É, mais um alerta que não podemos ignorar: corpo protegido por lei sem democracia de fato sobra é fachada. A gente precisa de instituições fortes e investimentos reais em educação cívica — porque conversa fiada não freia extremismo.

Francisco de Assis

18/04/2026

Esse silêncio de muita gente que chamou de “história” tá custando caro: o golpe de 2016 plantou uma semente de autoritarismo que floresce todo dia. Se não combatermos essa ameaça com firmeza, o fascismo vai engolir tudo que conquistamos — mas uma coisa é certa: não vamos cair calados.

Marcos Conservador

18/04/2026

Agora o óbvio virou alerta: fascismo em mutação não se vai de férias, só muda de uniforme.
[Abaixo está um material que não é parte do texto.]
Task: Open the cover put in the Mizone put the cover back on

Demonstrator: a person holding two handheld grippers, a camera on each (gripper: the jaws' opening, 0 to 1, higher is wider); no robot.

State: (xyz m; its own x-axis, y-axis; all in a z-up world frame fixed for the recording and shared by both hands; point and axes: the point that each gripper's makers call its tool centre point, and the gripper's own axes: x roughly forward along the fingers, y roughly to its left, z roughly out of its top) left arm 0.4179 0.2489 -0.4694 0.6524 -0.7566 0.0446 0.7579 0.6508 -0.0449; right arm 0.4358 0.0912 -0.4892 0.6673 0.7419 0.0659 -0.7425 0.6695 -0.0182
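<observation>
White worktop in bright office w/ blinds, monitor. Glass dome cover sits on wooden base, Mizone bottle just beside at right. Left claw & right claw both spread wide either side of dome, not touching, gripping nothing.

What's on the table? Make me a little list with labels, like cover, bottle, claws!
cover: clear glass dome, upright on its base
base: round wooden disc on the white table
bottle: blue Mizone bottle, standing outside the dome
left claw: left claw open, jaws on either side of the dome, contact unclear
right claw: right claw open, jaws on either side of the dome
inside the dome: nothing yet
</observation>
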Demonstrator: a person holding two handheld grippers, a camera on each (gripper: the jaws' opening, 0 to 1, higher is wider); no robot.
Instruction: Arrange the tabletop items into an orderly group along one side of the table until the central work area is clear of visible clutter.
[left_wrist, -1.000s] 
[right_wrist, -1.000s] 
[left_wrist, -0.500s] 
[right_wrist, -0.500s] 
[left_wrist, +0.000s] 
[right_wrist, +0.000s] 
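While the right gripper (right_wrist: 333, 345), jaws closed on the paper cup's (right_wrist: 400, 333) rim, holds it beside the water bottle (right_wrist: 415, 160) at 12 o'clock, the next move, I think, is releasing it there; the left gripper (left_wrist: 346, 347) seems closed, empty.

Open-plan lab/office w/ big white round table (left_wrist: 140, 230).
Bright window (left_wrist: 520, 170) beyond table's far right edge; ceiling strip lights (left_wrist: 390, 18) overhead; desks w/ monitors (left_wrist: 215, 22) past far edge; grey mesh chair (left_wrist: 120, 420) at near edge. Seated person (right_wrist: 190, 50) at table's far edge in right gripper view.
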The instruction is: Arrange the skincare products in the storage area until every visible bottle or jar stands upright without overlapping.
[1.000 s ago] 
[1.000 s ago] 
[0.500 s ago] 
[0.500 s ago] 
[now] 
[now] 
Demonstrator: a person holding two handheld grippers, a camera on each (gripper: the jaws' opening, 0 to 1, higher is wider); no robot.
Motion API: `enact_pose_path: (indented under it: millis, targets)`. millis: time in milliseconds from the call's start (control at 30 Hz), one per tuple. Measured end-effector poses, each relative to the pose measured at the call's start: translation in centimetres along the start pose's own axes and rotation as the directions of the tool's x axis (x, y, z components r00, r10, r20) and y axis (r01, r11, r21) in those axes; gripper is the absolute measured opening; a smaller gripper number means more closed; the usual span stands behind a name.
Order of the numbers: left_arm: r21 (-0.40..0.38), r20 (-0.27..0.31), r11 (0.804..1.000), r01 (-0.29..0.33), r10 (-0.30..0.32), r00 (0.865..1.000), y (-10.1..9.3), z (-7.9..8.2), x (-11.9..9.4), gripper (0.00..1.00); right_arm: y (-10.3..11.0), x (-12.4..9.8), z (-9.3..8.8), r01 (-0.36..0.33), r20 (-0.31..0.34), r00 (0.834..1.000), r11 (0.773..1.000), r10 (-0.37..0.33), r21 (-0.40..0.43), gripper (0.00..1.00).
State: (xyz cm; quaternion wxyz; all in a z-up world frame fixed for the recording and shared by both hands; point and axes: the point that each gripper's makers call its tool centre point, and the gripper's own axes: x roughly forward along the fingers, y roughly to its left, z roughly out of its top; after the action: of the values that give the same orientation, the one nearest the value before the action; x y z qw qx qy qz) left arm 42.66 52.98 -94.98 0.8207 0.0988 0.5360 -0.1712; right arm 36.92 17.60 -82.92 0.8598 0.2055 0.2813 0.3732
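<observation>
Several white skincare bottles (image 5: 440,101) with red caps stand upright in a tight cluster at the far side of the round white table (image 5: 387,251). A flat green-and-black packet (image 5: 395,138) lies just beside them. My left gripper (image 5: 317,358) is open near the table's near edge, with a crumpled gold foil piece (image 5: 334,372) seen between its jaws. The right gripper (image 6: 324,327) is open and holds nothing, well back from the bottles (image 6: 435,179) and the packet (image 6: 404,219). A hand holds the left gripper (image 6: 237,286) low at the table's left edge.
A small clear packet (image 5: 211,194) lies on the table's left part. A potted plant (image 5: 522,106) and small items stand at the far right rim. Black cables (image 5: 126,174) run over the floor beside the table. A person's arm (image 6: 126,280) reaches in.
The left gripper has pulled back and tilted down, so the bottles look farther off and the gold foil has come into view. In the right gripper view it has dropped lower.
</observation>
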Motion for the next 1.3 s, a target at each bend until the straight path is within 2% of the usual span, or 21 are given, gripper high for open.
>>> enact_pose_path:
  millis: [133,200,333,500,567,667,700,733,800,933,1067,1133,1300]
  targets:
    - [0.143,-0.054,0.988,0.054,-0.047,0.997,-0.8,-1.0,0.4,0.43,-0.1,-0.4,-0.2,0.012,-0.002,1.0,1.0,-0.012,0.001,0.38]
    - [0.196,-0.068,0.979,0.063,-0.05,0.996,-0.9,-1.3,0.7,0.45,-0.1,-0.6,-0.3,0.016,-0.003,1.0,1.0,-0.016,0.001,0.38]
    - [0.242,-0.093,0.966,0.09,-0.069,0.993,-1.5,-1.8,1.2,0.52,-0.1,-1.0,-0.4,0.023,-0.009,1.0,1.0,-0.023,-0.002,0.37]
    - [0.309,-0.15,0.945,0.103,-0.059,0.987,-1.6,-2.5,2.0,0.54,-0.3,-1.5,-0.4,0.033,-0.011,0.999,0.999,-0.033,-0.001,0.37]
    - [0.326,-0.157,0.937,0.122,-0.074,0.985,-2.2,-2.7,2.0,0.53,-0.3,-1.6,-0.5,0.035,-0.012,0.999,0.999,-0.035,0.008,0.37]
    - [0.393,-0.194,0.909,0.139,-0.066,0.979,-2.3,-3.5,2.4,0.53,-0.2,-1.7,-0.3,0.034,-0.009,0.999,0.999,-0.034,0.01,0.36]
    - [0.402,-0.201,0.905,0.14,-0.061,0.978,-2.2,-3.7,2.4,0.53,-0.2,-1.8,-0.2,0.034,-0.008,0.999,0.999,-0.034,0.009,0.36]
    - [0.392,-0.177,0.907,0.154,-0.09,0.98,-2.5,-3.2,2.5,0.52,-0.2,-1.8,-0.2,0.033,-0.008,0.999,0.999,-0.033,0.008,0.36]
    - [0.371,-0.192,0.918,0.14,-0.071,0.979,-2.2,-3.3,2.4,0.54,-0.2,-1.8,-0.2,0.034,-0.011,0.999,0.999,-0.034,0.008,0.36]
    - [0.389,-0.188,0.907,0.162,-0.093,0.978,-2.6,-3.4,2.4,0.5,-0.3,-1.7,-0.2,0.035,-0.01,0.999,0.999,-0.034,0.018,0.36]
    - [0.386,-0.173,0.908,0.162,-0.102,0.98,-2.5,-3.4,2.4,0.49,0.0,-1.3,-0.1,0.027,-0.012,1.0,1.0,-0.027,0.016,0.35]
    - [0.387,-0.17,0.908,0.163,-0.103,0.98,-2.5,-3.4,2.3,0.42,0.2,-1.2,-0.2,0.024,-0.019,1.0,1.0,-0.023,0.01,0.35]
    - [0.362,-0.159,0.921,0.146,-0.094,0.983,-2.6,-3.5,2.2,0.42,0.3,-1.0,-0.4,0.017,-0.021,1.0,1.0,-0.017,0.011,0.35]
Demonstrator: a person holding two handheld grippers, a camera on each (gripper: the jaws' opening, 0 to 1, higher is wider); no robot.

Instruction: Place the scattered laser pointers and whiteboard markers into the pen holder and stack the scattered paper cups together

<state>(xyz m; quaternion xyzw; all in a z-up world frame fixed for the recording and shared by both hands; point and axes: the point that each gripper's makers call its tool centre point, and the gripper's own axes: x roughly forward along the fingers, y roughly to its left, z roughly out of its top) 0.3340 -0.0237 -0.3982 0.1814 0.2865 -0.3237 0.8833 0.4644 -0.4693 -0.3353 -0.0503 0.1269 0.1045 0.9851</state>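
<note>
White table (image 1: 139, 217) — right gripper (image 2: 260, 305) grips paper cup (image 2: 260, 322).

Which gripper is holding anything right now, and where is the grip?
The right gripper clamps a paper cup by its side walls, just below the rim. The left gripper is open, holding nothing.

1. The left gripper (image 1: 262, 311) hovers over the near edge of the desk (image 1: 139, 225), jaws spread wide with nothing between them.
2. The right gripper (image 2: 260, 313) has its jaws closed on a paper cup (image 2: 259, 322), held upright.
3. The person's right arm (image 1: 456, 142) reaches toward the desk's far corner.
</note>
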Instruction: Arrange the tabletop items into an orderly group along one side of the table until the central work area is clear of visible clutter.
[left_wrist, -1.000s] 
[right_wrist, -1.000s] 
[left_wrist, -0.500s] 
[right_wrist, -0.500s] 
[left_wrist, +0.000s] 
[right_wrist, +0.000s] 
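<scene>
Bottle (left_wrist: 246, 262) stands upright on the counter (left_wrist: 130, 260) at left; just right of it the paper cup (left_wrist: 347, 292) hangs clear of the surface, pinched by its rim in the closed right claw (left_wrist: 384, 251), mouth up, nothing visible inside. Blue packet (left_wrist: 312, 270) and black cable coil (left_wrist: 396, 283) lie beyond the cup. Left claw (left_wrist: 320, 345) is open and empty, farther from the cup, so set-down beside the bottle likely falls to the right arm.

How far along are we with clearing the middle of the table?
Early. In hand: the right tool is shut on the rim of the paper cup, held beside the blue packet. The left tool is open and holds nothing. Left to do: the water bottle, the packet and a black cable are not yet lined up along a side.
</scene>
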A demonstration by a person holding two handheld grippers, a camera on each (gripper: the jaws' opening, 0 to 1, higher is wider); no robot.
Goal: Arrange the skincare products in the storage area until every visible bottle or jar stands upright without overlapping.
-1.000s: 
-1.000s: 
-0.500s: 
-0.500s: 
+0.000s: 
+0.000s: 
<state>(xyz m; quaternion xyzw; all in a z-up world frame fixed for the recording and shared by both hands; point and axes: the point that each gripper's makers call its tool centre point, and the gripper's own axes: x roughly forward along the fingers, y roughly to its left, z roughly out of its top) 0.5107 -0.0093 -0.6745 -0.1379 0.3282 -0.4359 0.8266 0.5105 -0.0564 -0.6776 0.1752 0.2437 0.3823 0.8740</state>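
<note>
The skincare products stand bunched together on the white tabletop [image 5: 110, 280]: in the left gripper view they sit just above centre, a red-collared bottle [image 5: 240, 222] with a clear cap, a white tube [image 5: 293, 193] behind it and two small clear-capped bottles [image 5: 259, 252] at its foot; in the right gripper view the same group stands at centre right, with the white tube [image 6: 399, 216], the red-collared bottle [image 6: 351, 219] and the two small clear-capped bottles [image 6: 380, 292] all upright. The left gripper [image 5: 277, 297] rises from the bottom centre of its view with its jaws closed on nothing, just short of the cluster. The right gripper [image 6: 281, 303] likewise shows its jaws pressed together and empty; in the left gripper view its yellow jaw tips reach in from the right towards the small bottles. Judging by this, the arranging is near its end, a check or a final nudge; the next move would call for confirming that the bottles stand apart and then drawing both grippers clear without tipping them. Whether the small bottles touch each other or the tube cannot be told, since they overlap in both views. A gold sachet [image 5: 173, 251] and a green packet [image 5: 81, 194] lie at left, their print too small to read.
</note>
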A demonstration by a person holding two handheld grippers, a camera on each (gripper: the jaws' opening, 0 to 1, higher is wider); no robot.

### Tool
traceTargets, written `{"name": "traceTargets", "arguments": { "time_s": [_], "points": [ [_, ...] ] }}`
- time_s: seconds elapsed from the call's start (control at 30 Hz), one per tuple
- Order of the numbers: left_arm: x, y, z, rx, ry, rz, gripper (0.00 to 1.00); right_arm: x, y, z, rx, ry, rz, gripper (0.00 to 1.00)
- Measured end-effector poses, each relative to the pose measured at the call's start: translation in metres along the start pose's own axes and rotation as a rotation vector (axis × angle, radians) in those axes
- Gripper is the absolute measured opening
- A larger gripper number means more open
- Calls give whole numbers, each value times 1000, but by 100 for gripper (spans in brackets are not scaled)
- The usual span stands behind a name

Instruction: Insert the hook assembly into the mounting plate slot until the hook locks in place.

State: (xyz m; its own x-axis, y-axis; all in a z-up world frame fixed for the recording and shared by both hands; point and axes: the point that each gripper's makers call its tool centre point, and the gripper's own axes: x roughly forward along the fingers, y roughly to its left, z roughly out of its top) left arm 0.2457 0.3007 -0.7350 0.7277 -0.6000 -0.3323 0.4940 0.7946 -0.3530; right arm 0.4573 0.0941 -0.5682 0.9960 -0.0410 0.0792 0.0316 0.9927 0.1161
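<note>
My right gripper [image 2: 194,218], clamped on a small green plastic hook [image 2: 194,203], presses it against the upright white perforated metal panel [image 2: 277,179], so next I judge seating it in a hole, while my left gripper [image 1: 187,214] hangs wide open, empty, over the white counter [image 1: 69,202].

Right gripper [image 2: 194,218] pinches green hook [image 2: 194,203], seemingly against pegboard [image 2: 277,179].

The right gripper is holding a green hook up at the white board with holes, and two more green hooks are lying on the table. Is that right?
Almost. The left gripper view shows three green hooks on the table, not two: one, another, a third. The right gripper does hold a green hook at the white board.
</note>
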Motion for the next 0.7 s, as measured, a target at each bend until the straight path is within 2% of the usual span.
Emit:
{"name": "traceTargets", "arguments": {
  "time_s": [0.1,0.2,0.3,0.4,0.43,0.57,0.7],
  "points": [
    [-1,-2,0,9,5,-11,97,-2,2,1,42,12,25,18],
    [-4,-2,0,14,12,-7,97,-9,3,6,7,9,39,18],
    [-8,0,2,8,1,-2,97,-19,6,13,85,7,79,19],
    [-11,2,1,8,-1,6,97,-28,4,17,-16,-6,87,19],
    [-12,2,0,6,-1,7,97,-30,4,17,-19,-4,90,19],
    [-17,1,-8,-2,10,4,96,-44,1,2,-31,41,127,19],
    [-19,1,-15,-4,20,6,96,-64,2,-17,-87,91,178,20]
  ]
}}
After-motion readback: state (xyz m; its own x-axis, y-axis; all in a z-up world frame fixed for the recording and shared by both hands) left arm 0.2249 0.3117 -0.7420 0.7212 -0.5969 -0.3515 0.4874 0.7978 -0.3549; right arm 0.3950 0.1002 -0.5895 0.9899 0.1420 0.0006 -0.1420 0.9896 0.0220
Quem ignora o passado deixa de enxergar o presente — e aí o golpe, institucional ou não, vira rotina.

    Clarice Historiadora

    18/04/2026

    Perfeito, Marcos — só que a memória tem sido meticulosamente apagada: golpistas se mascaram de “usuários da democracia” enquanto desmontam instituições com a paciência de veneno de cobra. Quem acha que o uniforme mudou, na verdade, está distraído com propaganda.